Optimization increases loss when changing VAEs model definition

Hi All,

Testing with the tutorial on VAEs, i changed the generating distribution of the pixel values to gaussians.

    def model(self, x):
        # register PyTorch module `decoder` with Pyro
        pyro.module("decoder", self.decoder)
        with pyro.iarange("data", x.size(0)):
            # setup hyperparameters for prior p(z)
            z_loc = x.new_zeros(torch.Size((x.size(0), self.z_dim)))
            z_scale = x.new_ones(torch.Size((x.size(0), self.z_dim)))
            # sample from prior (value will be sampled by guide when computing the ELBO)
            z = pyro.sample("latent", dist.Normal(z_loc, z_scale).independent(1))
            # decode the latent code z
            loc_img = self.decoder.forward(z)
            # score against actual images
            
            #here is the change
            sigmas = x.new_ones(torch.Size((x.size(0), 784)))*0.1
            pyro.sample("obs", dist.Normal(loc_img, sigmas).independent(1), obs=x.reshape(-1, 784))
            # return the loc so we can visualize it later
            return loc_img

However, when i tray to train the elbo keeps consistengly decreasing towards more negative values.
A result of training would be like this

[epoch 000]  average training loss: 935.3164
[epoch 000] average test loss: 62.3496
[epoch 001]  average training loss: -158.1064
[epoch 002]  average training loss: -398.4471
[epoch 003]  average training loss: -506.6157
[epoch 004]  average training loss: -573.4166
[epoch 005]  average training loss: -618.9186
[epoch 005] average test loss: -647.4464
[epoch 006]  average training loss: -652.3466
[epoch 007]  average training loss: -677.4514
[epoch 008]  average training loss: -696.5506
[epoch 009]  average training loss: -711.8633
[epoch 010]  average training loss: -724.7451
[epoch 010] average test loss: -735.1249

Notice also the initial positive values.

What could be the reason for this?, is the model not supposed to work with a normal distribution for the pixels?. I understand that assuming bernoulli is actually computed with cross-entropy (reconstruction loss). But it seems to me that a normal distribution is another valid way to represent the pixel distribution.
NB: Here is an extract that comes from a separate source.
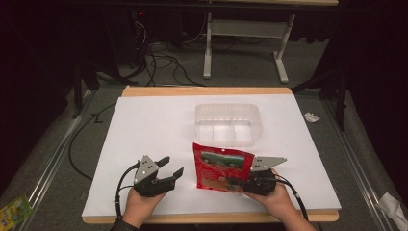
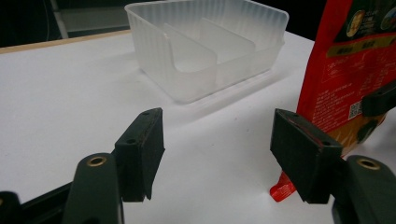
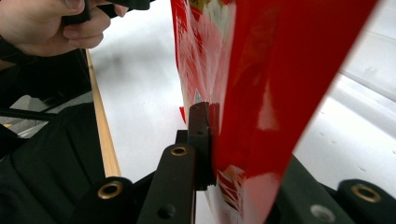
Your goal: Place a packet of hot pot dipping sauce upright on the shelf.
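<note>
The right gripper (image 1: 236, 183) had its jaws clamped on the lower edge of a red foil snack pouch (image 1: 220, 166), which stood upright from them, its bottom corner at the white surface (image 1: 144, 125); in the right gripper view the pouch (image 3: 252, 93) was pinched flat against the one jaw in sight. The left gripper (image 1: 174, 169) sat just beside the pouch with its jaws wide apart and nothing between them; in the left gripper view the pouch (image 2: 345, 70) rose beyond the right-hand jaw and the clear divided plastic container (image 2: 205, 46) lay farther ahead, between the two. The pouch was probably bound for that container (image 1: 228, 123), well beyond both sets of jaws. The grip looked risky: held only by a thin bottom edge, the tall slick pouch could flop over or slide free when lifted. If carried tilted, it might catch on the container's rim or a divider and push the light tub across the surface.
</note>
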Demonstrator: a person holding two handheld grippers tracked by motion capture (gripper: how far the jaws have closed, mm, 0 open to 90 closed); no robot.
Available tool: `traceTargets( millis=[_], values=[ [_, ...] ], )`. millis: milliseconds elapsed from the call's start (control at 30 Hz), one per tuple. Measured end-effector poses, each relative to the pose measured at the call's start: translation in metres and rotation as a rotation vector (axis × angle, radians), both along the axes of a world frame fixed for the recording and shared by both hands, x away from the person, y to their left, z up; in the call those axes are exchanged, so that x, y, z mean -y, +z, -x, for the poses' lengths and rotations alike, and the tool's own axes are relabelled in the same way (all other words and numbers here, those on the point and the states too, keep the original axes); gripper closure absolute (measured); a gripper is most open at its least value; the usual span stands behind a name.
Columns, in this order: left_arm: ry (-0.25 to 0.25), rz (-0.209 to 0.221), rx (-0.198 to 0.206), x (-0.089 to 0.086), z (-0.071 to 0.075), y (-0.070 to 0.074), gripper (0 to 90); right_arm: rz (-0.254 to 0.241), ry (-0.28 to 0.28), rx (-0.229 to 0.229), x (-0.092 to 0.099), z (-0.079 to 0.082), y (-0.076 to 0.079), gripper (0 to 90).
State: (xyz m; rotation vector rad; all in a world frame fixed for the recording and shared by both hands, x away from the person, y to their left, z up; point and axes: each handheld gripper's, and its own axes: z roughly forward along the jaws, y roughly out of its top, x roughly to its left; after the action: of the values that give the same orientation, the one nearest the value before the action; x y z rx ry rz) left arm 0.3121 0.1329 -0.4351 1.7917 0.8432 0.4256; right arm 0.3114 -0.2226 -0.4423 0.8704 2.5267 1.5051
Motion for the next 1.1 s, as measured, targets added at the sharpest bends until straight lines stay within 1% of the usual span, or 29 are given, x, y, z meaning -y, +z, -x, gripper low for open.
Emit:
traceTargets(
  millis=[200, 333, 400, 433, 467, 500, 533, 600, 633, 667, 700, 733, 767, 800, 833, 900, 967, 1033, 1100],
  values=[
    [-0.003, 0.004, 0.002, -0.002, 0.001, 0.001, 35.4, 0.005, -0.018, -0.007, 0.000, 0.001, 0.000, 83.3],
    [-0.005, 0.003, 0.006, -0.001, 0.001, 0.001, 35.3, -0.010, -0.032, -0.014, 0.000, 0.003, 0.002, 83.6],
    [-0.007, 0.002, 0.008, -0.001, 0.001, 0.002, 35.4, -0.024, -0.040, -0.008, 0.002, 0.004, 0.004, 83.7],
    [-0.008, -0.001, 0.008, -0.002, 0.001, 0.002, 35.3, -0.038, -0.067, 0.000, 0.006, 0.005, 0.008, 83.7],
    [-0.008, -0.001, 0.008, -0.002, 0.001, 0.002, 35.4, -0.047, -0.081, 0.007, 0.009, 0.006, 0.010, 83.7],
    [-0.008, -0.001, 0.008, -0.002, 0.001, 0.002, 35.3, -0.047, -0.081, 0.007, 0.009, 0.006, 0.010, 83.7],
    [-0.008, 0.000, 0.008, -0.002, 0.000, 0.002, 35.3, -0.056, -0.119, 0.022, 0.015, 0.006, 0.013, 83.7],
    [-0.010, -0.001, 0.008, -0.002, 0.000, 0.002, 35.2, -0.066, -0.160, 0.030, 0.022, 0.006, 0.016, 83.7],
    [-0.010, -0.001, 0.008, -0.002, 0.000, 0.002, 35.1, -0.066, -0.160, 0.030, 0.022, 0.006, 0.016, 83.7],
    [-0.013, -0.001, 0.008, -0.003, 0.000, 0.002, 35.0, -0.071, -0.214, 0.043, 0.030, 0.005, 0.018, 83.7],
    [-0.015, 0.000, 0.008, -0.003, -0.001, 0.002, 34.8, -0.071, -0.229, 0.051, 0.032, 0.004, 0.019, 83.7],
    [-0.015, 0.000, 0.008, -0.003, -0.001, 0.002, 34.7, -0.071, -0.229, 0.051, 0.032, 0.004, 0.019, 83.7],
    [-0.019, 0.003, 0.007, -0.003, -0.001, 0.002, 34.6, -0.073, -0.276, 0.048, 0.039, 0.003, 0.020, 83.6],
    [-0.019, 0.003, 0.007, -0.003, -0.001, 0.002, 34.6, -0.073, -0.276, 0.048, 0.039, 0.003, 0.020, 83.6],
    [-0.020, 0.001, 0.008, -0.003, -0.001, 0.002, 34.6, -0.070, -0.289, 0.054, 0.041, 0.002, 0.020, 83.6],
    [-0.025, -0.003, 0.006, -0.002, -0.001, 0.001, 34.3, -0.066, -0.348, 0.072, 0.048, 0.001, 0.023, 83.6],
    [-0.029, -0.009, 0.004, -0.002, -0.001, 0.001, 34.0, -0.065, -0.378, 0.080, 0.052, -0.001, 0.026, 83.6],
    [-0.034, -0.011, 0.005, -0.001, -0.002, -0.001, 33.8, -0.082, -0.419, 0.091, 0.056, -0.003, 0.031, 83.6],
    [-0.038, -0.013, 0.005, -0.001, -0.001, -0.001, 33.6, -0.100, -0.444, 0.097, 0.058, -0.006, 0.035, 83.6]
  ],
)
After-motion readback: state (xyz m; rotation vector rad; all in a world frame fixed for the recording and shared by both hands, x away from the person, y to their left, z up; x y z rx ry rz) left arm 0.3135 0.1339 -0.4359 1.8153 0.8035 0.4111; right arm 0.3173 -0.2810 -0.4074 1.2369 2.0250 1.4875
I suppose this converges fine? Try reconstructing an image to see if the encoder/decoder weights have been correctly learnt. With regard to the issue of negative loss, note that the score reported is the negative of the ELBO. One reason why you might observe a positive value for the ELBO (negative loss) is that |log(p(X, Z))| is less than the entropy term in the ELBO. This could be because of the value chosen for the normal scale parameter (0.1) which correspondingly results in higher (less negative) values for log(p(X, Z)).

Thanks for the response, indeed the reconstruction works fine.

About the loss, In this case the progression towards more and more negative values makes sense?. I thought that the value calculated on the vae tutorial run was the ELBO (maximixed, progressing towards less negative values). Changing the bernoully for a normal gives the opposite behavior in the loss/ELBO curves.

My intention was to compare which model was better using the loss. How can this be done?

I see the issue - the value reported by svi.step() is the negative of the ELBO and should be positive (the plotted graph in the tutorial is the actual ELBO, and hence negative). You are right that in general the ELBO should be taking on less negative values. In this case, while the ELBO is increasing, it is becoming more and more positive. That is problematic because KL(q(z|z) || p(z|x)) is positive and ELBO needs to be negative so that the sum is the model log evidence log(p(x)). I also noticed that using a higher value, say 0.5, for the observation’s scale makes the model well behaved. Edit: Positive log density should not be a problem per se since you have switched to a continuous distribution. Also see: Large negative training loss in VAE - #5 by rgreen1995

My intention was to compare which model was better using the loss. How can this be done?

While ELBO has been used for model selection in practice (see Beal, 2002), I’m not sure if it is theoretically very well grounded.